Statistics released by WLSA show that not all women who come to seek legal advice at the courts willingly participate throughout the court hearing process, but may ignore the cases at some stages.

“Twenty percent (20%) of the reported domestic violence cases are withdrawn before they proceed to hearing and on those which are heard at the courts, most victims take long to be cognisant of the fact that they have to participate willingly in the hearing process,” Mazango said.

“The government recently set up a Special Anti-Corruption court but it is also worthy if a similar court on GBV is set so that the cases are expedited and women are assisted legally in accordance to their special circumstances on domestic violence.”

She urged government to improve awareness campaigns amongst the rural folks on the importance of the country’s legal system in resolving disputes.

In its 2013 report titled Policy Options on Domestic Violence, Unicef says most of GBV victims continue to stay with perpetrators for various reasons which include keeping children and family together or for other dependencies such as income or accommodation.

Unicef implored authorities to consider victims in such circumstances in developing immediate or long-term policies on protecting GBV victims.

A survey conducted by NewsDay shows that rural women seek counsel on domestic violence issues from their families, mostly in-laws, traditional leaders and church elders who are locally available in their proximity.

According to short interviews conducted, rural women believe that the entire responsibility on whether their marriages stand or collapse lies in the wife, which results in them enduring abusive relationships to avoid societal blame on failed marriages.

They also believe that taking the legal route on marital affairs results in the breakup of family ties more than it resolves the disputes.

Four of the five women interviewed by NewsDay revealed that they make efforts to have their marital disputes resolved amicably from local counsellors and family members who ultimately urge them to stay in the marriages.

“By telling me that I should endure in the abusive marriage, I feel like they are taking the side of the perpetrator, and I am left with no sympathiser,” Dube said.

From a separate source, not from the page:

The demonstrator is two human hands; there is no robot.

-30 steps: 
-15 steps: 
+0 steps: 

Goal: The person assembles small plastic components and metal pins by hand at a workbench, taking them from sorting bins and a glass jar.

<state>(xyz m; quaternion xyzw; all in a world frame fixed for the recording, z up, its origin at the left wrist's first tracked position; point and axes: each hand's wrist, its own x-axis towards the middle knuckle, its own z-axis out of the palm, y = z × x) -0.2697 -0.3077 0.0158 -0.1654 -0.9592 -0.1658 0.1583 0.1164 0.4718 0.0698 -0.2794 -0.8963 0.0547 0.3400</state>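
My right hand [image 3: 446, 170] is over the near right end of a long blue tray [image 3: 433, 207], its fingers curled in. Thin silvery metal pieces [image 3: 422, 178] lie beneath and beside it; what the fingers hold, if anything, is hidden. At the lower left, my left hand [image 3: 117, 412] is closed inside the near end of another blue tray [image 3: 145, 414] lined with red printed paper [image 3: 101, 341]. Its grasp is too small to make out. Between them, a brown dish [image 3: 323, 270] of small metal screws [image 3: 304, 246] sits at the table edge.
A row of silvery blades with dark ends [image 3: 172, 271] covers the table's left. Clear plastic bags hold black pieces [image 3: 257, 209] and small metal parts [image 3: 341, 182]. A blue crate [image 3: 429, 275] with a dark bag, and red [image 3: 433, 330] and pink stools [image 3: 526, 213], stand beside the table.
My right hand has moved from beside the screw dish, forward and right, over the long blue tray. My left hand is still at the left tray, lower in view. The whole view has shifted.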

“In future, I don’t bother seeking advice from anyone with regards to my marital affairs.

“During counselling, church elders even open doctrines which support the idea that marriage is a sacred union which cannot be terminated anyhow, hence it’s difficult for me to make the first initiative to give up the marriage.”

Traditional leader Chief Mutekedza said although cultural values encourage women to keep their marriages intact, men who beat their wives were deemed weak in communities.

He said: “Moral values do not encourage divorce neither do they condone domestic violence. Morally, upright men head their families with wisdom and strive to keep their wives and children happy. In a traditional set up, men should prove their masculinity by their ability to fend for their families. Fighting with a woman is considered a weakness and men who beat their wives are usually excluded in traditional councils.”

Alois Nayamazana, director of Fathers Against Abuse (FAA), a voluntary organisation with the aim of engaging men and boys to end GBV, said men should be included on issues to do with domestic violence. “Women are more of victims in domestic violence issues than they are perpetrators, but there are also some men who are also being victimised by their wives. Men however do not openly declare victimisation because social construction on masculinity discourages them. There is limited involvement of men on GBV issues but active participation for both men and women is crucial to end domestic violence.”